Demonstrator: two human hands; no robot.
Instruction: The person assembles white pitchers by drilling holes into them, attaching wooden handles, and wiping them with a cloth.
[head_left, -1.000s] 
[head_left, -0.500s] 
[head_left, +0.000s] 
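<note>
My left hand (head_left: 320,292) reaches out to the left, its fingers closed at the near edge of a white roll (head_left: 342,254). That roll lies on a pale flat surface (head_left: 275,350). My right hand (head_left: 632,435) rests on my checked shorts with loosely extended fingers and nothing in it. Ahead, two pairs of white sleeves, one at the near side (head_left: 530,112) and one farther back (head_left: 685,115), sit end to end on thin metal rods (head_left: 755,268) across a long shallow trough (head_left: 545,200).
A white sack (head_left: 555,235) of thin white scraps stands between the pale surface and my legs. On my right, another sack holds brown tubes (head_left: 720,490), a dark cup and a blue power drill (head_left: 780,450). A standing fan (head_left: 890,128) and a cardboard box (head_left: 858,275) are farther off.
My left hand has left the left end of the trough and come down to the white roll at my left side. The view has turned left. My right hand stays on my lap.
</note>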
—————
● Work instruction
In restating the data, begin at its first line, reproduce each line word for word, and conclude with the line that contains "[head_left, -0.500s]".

● Exercise result
Demonstrator: two human hands; no robot.
Instruction: The person assembles white pitchers by drilling holes into them, attaching wooden handles, and wiping them with a cloth.
[head_left, -1.000s] 
[head_left, -0.500s] 

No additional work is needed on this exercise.